If my one HT machine and my Duallys are screwing up Stanford’s program then by all means let VJ come here and tell us that. Given a logical reason I’ll be glad to make changes.

We are after all only one of the top producers and we end up with this information “second hand” (no offense meant Larry). After much frustration in the “main” DC forum I gave up, my blessings to those who stick it out.

I don’t give a damn about the points as I stated previously. I do care a ton about the science, and there in lies my problem, does anyone at Stanford understand the science?

If gross amounts of work are required on a faster basis (which I totally understand) then why in the name of God send out calculations that have a 2-month return time?

VJ, please, I invite you to come make your point in a valid way us non-degreed people who provide you with free massive computing power can understand.
 
If there are subtleties lets try and be subtle enough to figure them out, shall we?

I don't think the HT compares with SMP very well. Sure, the OS and applications may not be able to distinguish, but the fact remains that the real SMP system is two CPUs. What HT does is for folding increase the overall efficiencey by slowing down indiviual tasks and doing more of them. It is pointless to compare a 3.6 GHz HT system with SMP anything, rather the comparison should be against what the actual output is.

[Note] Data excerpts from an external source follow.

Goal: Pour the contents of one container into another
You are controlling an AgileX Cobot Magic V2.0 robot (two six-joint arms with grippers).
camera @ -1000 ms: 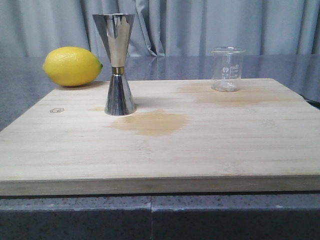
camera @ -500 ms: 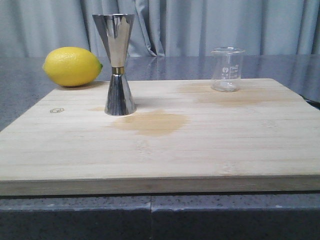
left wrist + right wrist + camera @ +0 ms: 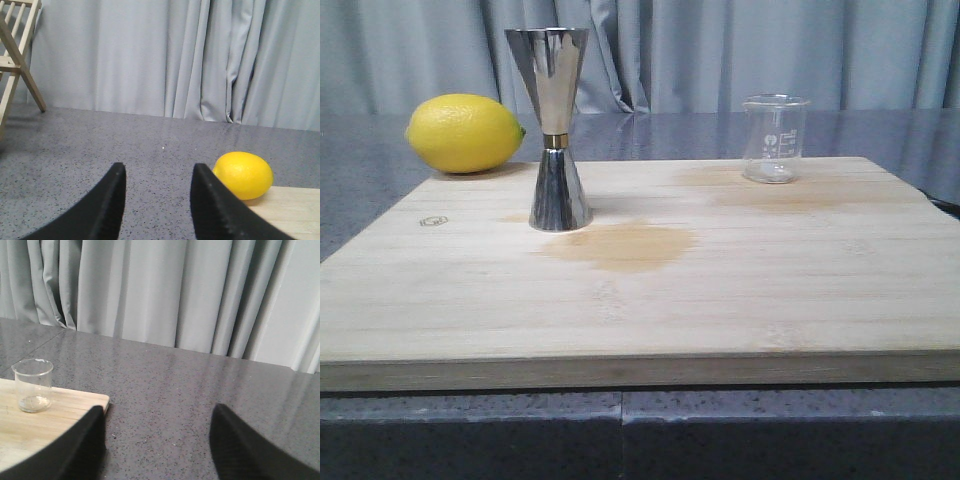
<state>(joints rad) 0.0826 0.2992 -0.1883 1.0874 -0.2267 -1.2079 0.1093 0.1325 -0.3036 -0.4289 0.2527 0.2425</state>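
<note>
The left gripper (image 3: 156, 200) has its two black fingers (image 3: 112, 200) spread apart with nothing between them; through the gap only grey speckled countertop (image 3: 100, 145) shows. It hangs above the counter off the near-left corner of the board, looking level toward the grey curtain (image 3: 150, 55), with the lemon (image 3: 243, 174) just beyond and to the side of one fingertip, not touching it. A wooden rack (image 3: 15, 55) stands at the edge of that view. The right gripper (image 3: 157, 440) is spread wider still, its fingers (image 3: 82, 440) empty, held over bare countertop off the right edge of the bamboo cutting board (image 3: 720, 300); it too points level toward the curtain. Neither arm appears in the front view. The glass beaker (image 3: 775, 138) stands upright near the board's far right corner, well apart from both grippers; in the right wrist view it sits close to the board's corner (image 3: 33, 385), and whether it holds any liquid cannot be told beyond a faint trace at the bottom. The steel jigger (image 3: 554, 128) stands upright on the left half of the board, with its brass band at the waist, the lemon behind it and to the left, resting on the counter at the board's far edge. A darker damp-looking stain (image 3: 620, 245) marks the wood just right of the jigger's foot, and a fainter one (image 3: 790, 192) lies in front of the beaker.
</note>
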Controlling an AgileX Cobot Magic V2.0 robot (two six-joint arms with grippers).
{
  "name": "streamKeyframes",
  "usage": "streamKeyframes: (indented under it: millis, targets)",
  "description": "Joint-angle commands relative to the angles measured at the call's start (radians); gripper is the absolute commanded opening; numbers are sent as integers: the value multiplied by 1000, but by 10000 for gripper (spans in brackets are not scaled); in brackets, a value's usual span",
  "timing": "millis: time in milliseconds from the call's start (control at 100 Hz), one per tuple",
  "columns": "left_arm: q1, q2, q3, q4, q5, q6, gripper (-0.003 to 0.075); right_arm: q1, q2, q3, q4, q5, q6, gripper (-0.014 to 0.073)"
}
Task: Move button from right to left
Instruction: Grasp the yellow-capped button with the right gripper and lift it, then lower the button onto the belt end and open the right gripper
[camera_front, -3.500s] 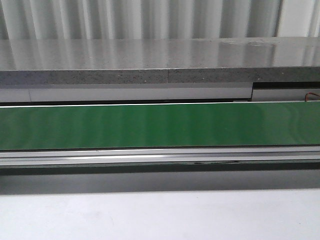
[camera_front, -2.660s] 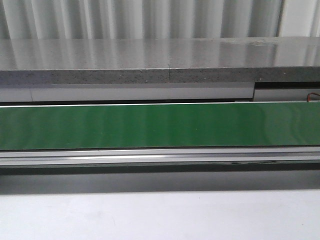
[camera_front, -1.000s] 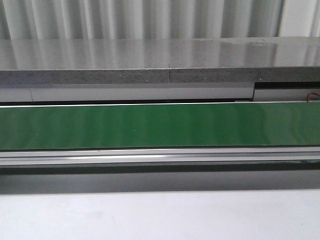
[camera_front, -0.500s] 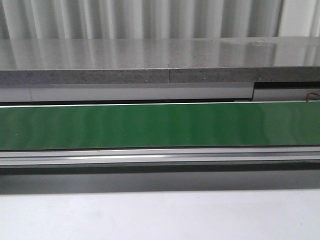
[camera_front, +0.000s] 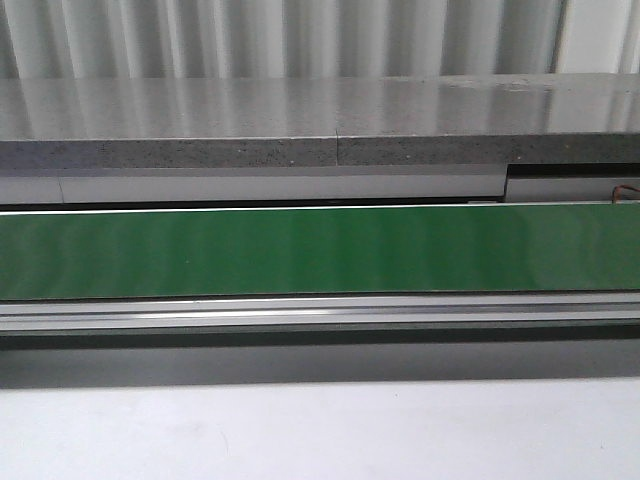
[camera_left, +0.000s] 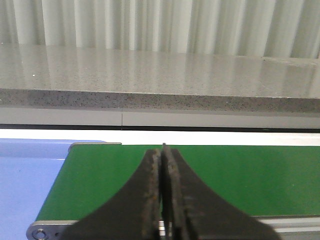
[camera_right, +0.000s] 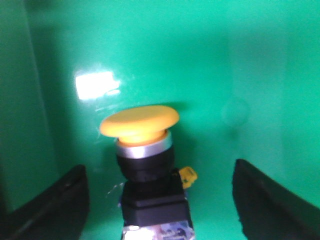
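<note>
The step in hand looks like the pick-up: the right gripper (camera_right: 160, 200) hangs spread wide over the button (camera_right: 145, 165), which lies between its fingers on the green belt (camera_right: 200, 60), untouched; next it should lower and close squarely on the black collar; the left gripper (camera_left: 162, 150) is pressed closed, empty, above the belt's left end; beyond stand a grey speckled counter (camera_front: 300, 120) and a corrugated wall (camera_front: 300, 35).
</note>
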Motion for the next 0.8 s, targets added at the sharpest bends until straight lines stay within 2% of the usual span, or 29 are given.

If there is a slight boost on the 3.6 GHz P4 enabled with HT, let's say then certain WU's can be completed as if there were two 2.0 GHz systems running. Those could be in one SMP box or in two seperate systems. The start and return times will be indistinguishable between the 3.6 GHz HT system and the two 2.0 GHz systems. It doesn't perform like a single 4.0 GHz system because the resulting return times for a WU are longer with hyper-threading enabled, not shorter.

I myself am a scientist, but I call myself that as much from a skecptical view of the world than because of whichever degrees I may have. So yes, I see that VJ's statement flies in the face of what seems logical. I don't have the insight that VJ has, hence I am MORE skeptical rather than less because of that. What I get from the first post in this thread is that two 2.0 GHz systems are better than one 3.6 GHz system.

Unless of course there is some reason that the results from a WU performed on a 2.0 GHz are more accurate or precise than the results from an effective 2.0 GHz thread on an HT-enabled 3.6 GHz CPU. If the results are identical then it solely comes down to a timing and scheduling issue.

If indeed a 3.6 GHz processor is better than two 2.0 GHz processors, then why even allow folding to run on ANY slow systems? From a program-wide standpoint the serialization would be much more effective if they only allowed 3.0 GHz and higher systems to fold. Why the heck am I borging 1.1 GHz PIIIs if they are not as good for the science? Maybe I should turn off the slowest 10% of my systems? Will that improve the science?

The folks at Stanford may have analysed this effect to reach the conclusion stated, or it may be based on someone's perceptions of how HT slows down the processing of individual work units. Given that it does indeed fly in the face of logic, then without a hint of analyses or data it will remain an opinion in my eyes. So obviously no additional hammering at the points mentioned in prior posts will change that.
 
Chugiak said:
If there are subtleties lets try and be subtle enough to figure them out, shall we?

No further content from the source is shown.